Feature vectors of images with NASNet-A (large) trained on ImageNet (ILSVRC-2012-CLS).

## Overview

NASNet-A is a family of convolutional neural networks for image classification. The architecture of its convolutional cells (or layers) has been found by Neural Architecture Search (NAS). NAS and NASNet were originally published by

NASNets come in various sizes. This TF-Hub module uses the TF-Slim implementation nasnet_large of NASNet-A for ImageNet that uses 18 Normal Cells, starting with 168 convolutional filters (after the "ImageNet stem"). It has an input size of 331x331 pixels.

The module contains a trained instance of the network, packaged to get feature vectors from images. If you want the full model including the classification it was originally trained for, use module google/imagenet/nasnet_large/classification/1 instead.

## Training

The checkpoint exported into this module was nasnet-a_large_04_10_2017/model.ckpt downloaded from NASNet's pre-trained models. Its weights were originally obtained by training on the ILSVRC-2012-CLS dataset for image classification ("ImageNet").

## Usage

This module implements the common signature for computing image feature vectors. It can be used like

module = hub.Module("https://tfhub.dev/google/imagenet/nasnet_large/feature_vector/1")
height, width = hub.get_expected_image_size(module)
images = ...  # A batch of images with shape [batch_size, height, width, 3].
features = module(images)  # Features with shape [batch_size, num_features].
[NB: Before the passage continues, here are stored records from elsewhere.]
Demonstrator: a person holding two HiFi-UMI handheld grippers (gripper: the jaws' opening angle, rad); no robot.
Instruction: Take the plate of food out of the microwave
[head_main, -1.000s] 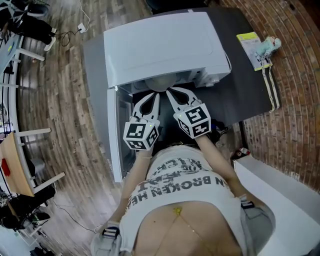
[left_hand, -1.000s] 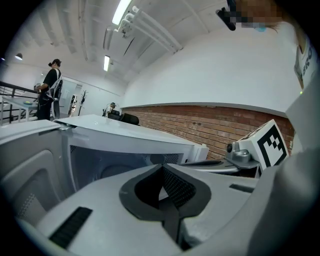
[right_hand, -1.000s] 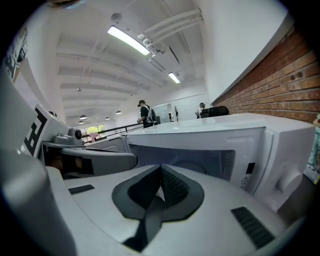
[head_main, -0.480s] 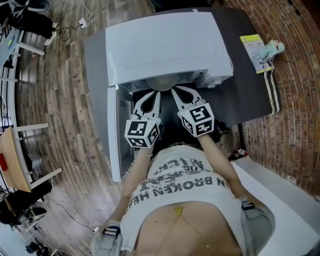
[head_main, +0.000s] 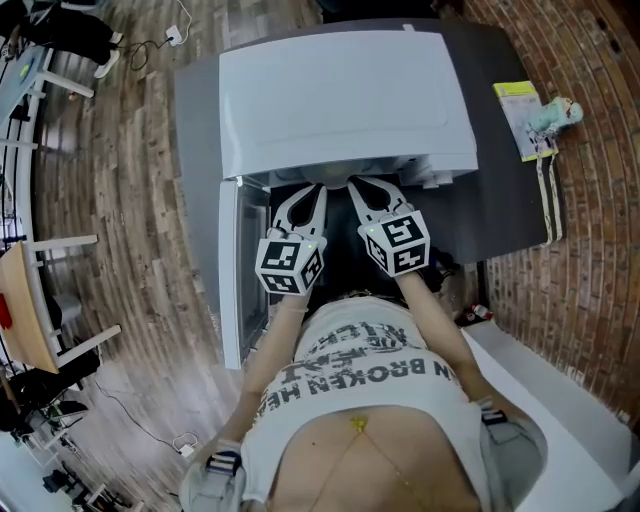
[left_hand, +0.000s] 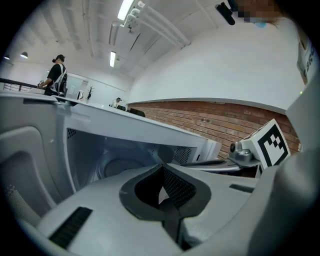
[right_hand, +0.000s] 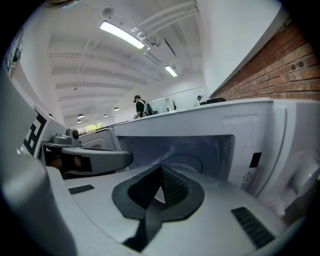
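On a dark grey table (head_main: 505, 205) at the person's 12 o'clock stands a white microwave (head_main: 340, 90), its door (head_main: 238, 275) swung out at the cavity's 9 o'clock side and reaching back toward the person. Both tools point into the open front. The left gripper (head_main: 314, 190) sits at about 11 o'clock and the right gripper (head_main: 356, 186) at about 1 o'clock, side by side but apart. Each one's own view shows its dark ribbed pads (left_hand: 176, 186) pressed tip to tip, with nothing visibly caught between them. Beyond those tips, on the cavity floor, lies a round pale plate (left_hand: 117, 167), partly hidden by the gripper body, and the food on it cannot be made out. At 2 o'clock on the table's far corner rest a yellow-green packet (head_main: 520, 105) and, just beside it, a small pale toy (head_main: 558, 112). Wooden floor (head_main: 130, 210) spreads from 8 to 11 o'clock, with loose cables (head_main: 140, 45) near 11 and a wooden-seated chair (head_main: 35, 320) with white legs at 9. A brick wall (head_main: 590, 260) runs down the 3 o'clock side, and a white counter (head_main: 565, 395) juts in at 4 o'clock. Overhead, the gripper views show a high white ceiling with long strip lights (right_hand: 122, 34). Far back, a person (left_hand: 56, 75) stands by a long pale ledge.
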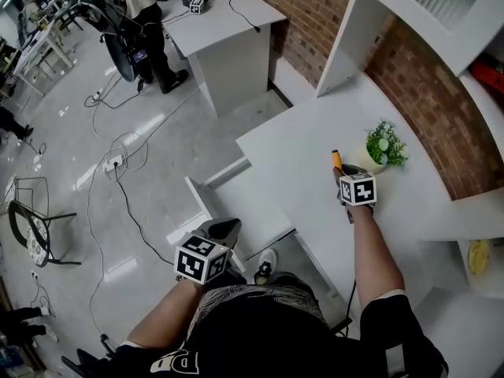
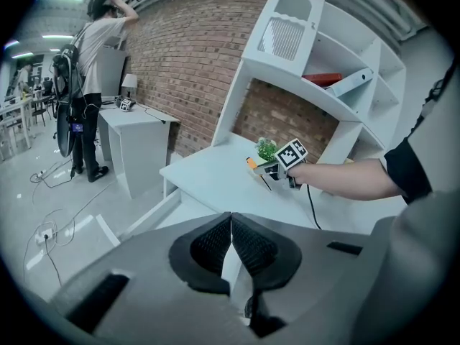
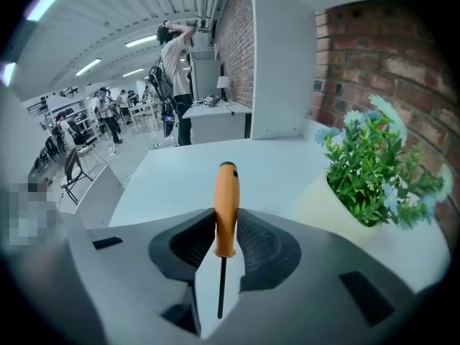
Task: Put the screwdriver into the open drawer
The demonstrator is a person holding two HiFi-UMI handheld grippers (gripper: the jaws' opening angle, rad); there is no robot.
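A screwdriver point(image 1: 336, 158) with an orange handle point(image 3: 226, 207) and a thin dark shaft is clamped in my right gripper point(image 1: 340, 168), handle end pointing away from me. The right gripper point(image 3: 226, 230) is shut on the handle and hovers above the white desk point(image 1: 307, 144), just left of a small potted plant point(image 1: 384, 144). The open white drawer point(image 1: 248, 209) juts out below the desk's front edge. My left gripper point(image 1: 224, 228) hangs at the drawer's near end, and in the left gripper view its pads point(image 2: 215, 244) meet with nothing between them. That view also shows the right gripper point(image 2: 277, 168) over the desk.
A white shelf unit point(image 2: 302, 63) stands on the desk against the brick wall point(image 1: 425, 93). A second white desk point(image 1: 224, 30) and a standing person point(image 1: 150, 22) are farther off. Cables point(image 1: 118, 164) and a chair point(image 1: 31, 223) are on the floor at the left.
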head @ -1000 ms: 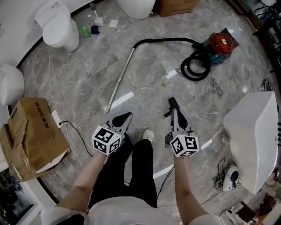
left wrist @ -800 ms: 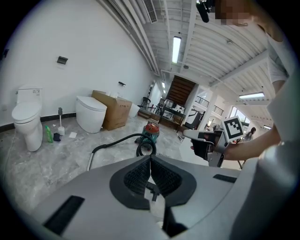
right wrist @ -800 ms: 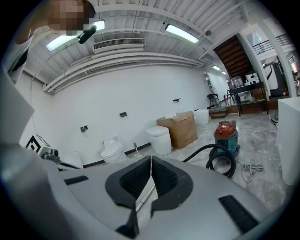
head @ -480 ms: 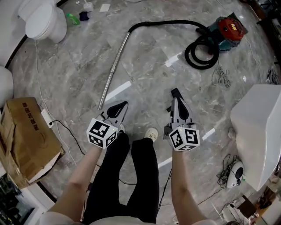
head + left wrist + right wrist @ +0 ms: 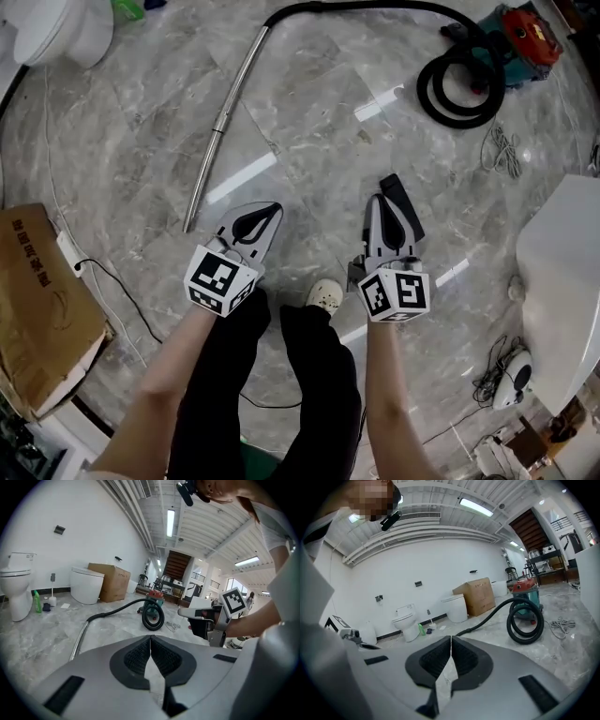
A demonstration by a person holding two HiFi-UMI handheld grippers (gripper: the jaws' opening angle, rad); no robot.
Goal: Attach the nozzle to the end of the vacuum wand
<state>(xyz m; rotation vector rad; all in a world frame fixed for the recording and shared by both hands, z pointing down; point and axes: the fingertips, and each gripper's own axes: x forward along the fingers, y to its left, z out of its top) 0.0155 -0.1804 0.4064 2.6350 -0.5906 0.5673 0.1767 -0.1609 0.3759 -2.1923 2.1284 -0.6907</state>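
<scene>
A grey marbled floor [image 5: 309,141] is spreading out under the person in what looks like a showroom of bathroom fittings, with a toilet [image 5: 52,28] at the upper left edge and a cardboard box [image 5: 37,300] at the left. The left gripper [image 5: 267,214] is hanging over the floor with its jaws pressed fully together and nothing between them. The right gripper [image 5: 377,206] is doing the same, its pads meeting along one seam and holding nothing. Just beyond the right gripper's tip, the black nozzle [image 5: 405,208] is lying flat on the floor, untouched as far as the head view shows. The vacuum wand [image 5: 225,117] is lying well apart from it, running as a bare metal tube from its free end near the left gripper up to the black hose [image 5: 459,94], which is coiling beside the red and teal vacuum cleaner [image 5: 520,37]. Over the last second both grippers have been sinking toward the floor, and the floor things are now showing larger and closer while the toilet is sliding out of the head view. That suggests the person is stooping to start the pickup. Nothing is joined yet, and either gripper will have to open before it can take the nozzle or the wand.
</scene>
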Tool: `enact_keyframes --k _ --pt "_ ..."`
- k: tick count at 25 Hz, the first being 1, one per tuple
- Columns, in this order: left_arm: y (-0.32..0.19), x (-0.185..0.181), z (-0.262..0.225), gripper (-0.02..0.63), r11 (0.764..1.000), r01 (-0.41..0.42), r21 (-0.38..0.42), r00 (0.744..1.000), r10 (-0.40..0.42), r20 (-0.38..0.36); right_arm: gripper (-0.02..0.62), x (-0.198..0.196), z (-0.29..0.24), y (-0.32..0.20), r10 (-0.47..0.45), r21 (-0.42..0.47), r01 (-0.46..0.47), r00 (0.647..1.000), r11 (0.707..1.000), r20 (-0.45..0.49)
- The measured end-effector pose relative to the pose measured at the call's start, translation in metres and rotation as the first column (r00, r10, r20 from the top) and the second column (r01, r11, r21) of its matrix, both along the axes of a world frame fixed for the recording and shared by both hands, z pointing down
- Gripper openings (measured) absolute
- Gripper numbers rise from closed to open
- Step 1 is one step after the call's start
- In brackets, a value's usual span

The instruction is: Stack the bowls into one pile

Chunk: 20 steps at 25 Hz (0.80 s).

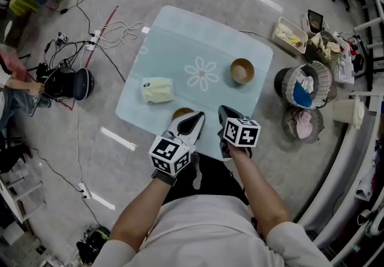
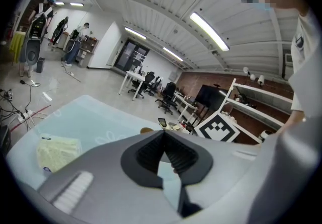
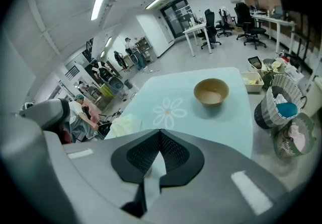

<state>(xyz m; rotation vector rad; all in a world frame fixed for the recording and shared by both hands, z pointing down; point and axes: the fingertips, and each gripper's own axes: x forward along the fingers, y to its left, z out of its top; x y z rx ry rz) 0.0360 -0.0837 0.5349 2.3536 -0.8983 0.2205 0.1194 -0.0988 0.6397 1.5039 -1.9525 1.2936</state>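
One brown bowl (image 1: 242, 71) stands on the right part of the pale blue table (image 1: 180, 38); the right gripper view shows the same bowl (image 3: 211, 91) upright and empty, well ahead of the jaws. A second brown bowl (image 1: 182, 112) sits at the table's near edge, mostly hidden behind my left gripper (image 1: 198, 116); only its rim (image 2: 146, 130) peeks over the jaws in the left gripper view. My left gripper (image 2: 162, 133) is shut on nothing. My right gripper (image 1: 223, 110) hovers over the near edge beside it, and its jaws (image 3: 160, 131) are also shut and hold nothing.
A pale yellow soft pack (image 1: 157, 90) lies on the table's left part. A flower print (image 1: 201, 74) marks the middle. Baskets (image 1: 303, 86) and a small tray (image 1: 290, 35) stand on the floor to the right. Cables (image 1: 90, 44) lie on the floor at the left.
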Motion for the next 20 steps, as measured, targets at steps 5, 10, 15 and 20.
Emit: enact_keyframes --k 5,10,15,20 --pt "-0.018 0.039 -0.003 0.000 0.999 -0.048 0.013 0.999 0.048 -0.003 0.009 0.038 -0.007 -0.017 0.056 0.043 -0.057 0.998 0.997 0.023" --pt "-0.037 0.070 0.001 0.000 0.997 -0.078 0.018 0.997 0.078 -0.001 0.009 0.072 -0.006 -0.033 0.107 0.075 -0.110 0.993 0.991 0.050" --pt "-0.055 0.093 0.011 0.000 0.996 -0.093 0.007 0.996 0.093 0.012 0.009 0.103 0.006 -0.051 0.161 0.072 -0.167 0.983 0.983 0.083" --pt "-0.069 0.111 0.027 0.000 0.995 -0.101 -0.010 0.994 0.102 0.026 0.011 0.127 0.024 -0.064 0.201 0.045 -0.205 0.976 0.978 0.087"
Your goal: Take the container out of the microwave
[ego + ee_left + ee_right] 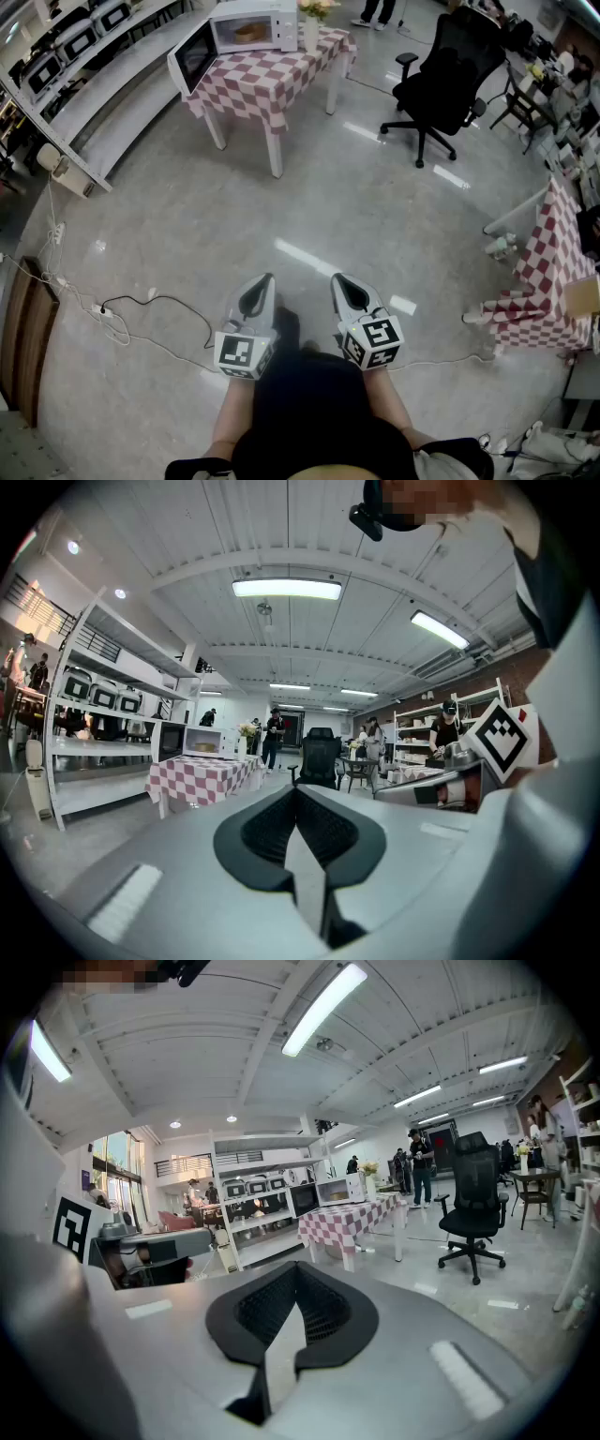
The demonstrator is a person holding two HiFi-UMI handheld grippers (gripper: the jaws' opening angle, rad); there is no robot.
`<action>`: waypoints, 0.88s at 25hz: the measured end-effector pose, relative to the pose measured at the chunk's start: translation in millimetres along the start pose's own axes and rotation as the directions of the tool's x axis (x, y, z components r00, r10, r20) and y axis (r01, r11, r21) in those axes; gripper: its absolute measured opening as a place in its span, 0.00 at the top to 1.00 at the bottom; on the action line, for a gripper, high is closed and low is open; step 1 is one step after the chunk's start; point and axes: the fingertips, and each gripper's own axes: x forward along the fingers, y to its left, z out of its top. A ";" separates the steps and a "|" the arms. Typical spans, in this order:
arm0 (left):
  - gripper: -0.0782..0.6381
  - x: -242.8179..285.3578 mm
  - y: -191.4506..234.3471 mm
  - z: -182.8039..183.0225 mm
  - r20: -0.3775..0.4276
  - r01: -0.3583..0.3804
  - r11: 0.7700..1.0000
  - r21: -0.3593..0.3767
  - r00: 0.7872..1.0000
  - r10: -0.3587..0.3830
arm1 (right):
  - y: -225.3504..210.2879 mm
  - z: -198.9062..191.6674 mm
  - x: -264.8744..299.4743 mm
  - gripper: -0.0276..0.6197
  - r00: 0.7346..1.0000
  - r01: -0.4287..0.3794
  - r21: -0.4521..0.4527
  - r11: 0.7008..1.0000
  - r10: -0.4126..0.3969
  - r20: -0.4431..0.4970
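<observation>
Container (248, 35) inside the far microwave (286, 26), too small for detail

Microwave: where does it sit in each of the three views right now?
Head view: microwave top centre, door open.
Left gripper view: microwave left of centre, mid-height.
Right gripper view: microwave just right of centre.
Shared landmark: the checkered table under it.

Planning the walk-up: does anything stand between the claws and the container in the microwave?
Nothing visible does. The microwave door is swung open and the container shows inside. Only open floor lies between the left claw, the right claw and the table. The chair stands off to the right.
</observation>
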 end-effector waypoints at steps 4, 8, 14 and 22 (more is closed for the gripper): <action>0.88 -0.5 -10.2 -8.4 -0.010 0.015 1.000 0.003 1.000 -0.015 | -0.3 -2.9 -10.6 0.96 1.000 0.011 -0.008 1.000 -0.011 0.014; 0.88 -1.7 -13.8 -12.2 -0.033 0.029 0.999 0.015 0.999 -0.028 | -3.7 -1.4 -13.8 0.95 0.999 0.039 0.015 0.999 -0.039 0.031; 0.88 -1.5 -10.4 -5.8 -0.024 0.023 1.000 0.019 0.999 -0.022 | 0.5 -7.8 -7.5 0.95 0.999 0.039 0.063 0.997 -0.040 0.009; 0.88 17.6 20.5 -11.9 -0.049 -0.020 1.000 0.003 0.999 0.020 | -4.3 -3.6 28.1 0.95 1.000 0.028 0.059 0.998 -0.028 -0.006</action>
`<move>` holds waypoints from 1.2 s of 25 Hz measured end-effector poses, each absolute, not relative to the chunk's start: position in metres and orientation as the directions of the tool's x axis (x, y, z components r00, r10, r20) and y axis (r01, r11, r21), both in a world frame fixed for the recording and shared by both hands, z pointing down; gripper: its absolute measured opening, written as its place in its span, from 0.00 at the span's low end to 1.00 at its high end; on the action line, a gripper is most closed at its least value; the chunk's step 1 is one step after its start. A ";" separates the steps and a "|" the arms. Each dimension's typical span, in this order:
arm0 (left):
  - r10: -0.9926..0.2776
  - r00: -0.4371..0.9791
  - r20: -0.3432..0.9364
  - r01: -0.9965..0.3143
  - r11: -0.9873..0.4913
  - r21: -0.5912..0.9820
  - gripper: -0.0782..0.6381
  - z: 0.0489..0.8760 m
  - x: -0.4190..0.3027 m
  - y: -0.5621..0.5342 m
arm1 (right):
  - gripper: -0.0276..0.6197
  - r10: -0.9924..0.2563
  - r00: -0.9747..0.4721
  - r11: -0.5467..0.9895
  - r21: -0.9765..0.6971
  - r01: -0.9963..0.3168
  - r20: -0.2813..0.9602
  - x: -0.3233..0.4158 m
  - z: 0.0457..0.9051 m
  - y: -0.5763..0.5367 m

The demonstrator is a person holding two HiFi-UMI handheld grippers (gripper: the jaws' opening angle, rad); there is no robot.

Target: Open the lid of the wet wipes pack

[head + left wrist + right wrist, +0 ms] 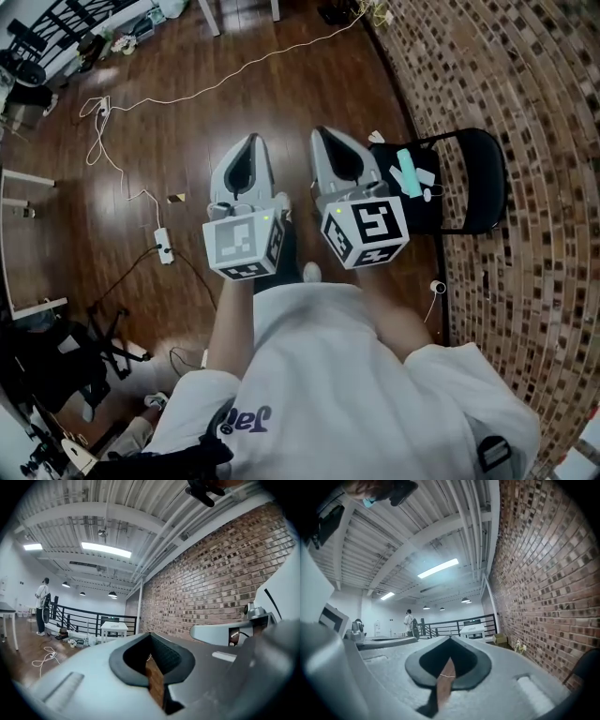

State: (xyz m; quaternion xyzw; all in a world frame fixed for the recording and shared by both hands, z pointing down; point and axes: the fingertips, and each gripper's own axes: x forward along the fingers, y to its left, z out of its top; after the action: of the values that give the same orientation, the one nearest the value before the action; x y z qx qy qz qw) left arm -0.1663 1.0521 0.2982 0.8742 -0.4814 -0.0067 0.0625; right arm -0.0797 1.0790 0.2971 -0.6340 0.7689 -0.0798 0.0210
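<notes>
Head view: wipes pack (410,174) on chair (476,183), just beside right gripper (324,137).

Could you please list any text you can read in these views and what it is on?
"Ja": purple print on the white shirt, remainder unreadable.
Marker cubes: square patterns only, no words.
Teal item on the chair: any print too small to read.

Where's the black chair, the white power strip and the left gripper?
black chair (483,178): head view, on its backrest.
power strip (164,247): head view, middle of its white body.
left gripper (250,142): head view, tip where its jaws meet.
</notes>
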 end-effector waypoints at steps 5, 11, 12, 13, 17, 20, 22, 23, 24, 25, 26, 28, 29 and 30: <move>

...or using the signature name image_feature_vector. The output for each image in the batch is a feature vector of size num_features = 4032.

For this module, the size of the input image is fixed to height x width = 331 x 331 pixels. The input images are expected to have color values in the range [0,1], following the common image input conventions.

## Fine-tuning

Consumers of this module can fine-tune it.

Fine-tuning requires to import the graph version with tag set {"train"} in order to operate batch normalization and dropout in training mode. The dropout probability in NASNet path dropout is not scaled with the training steps of fine-tuning and remains at the final (maximal) value from the initial training.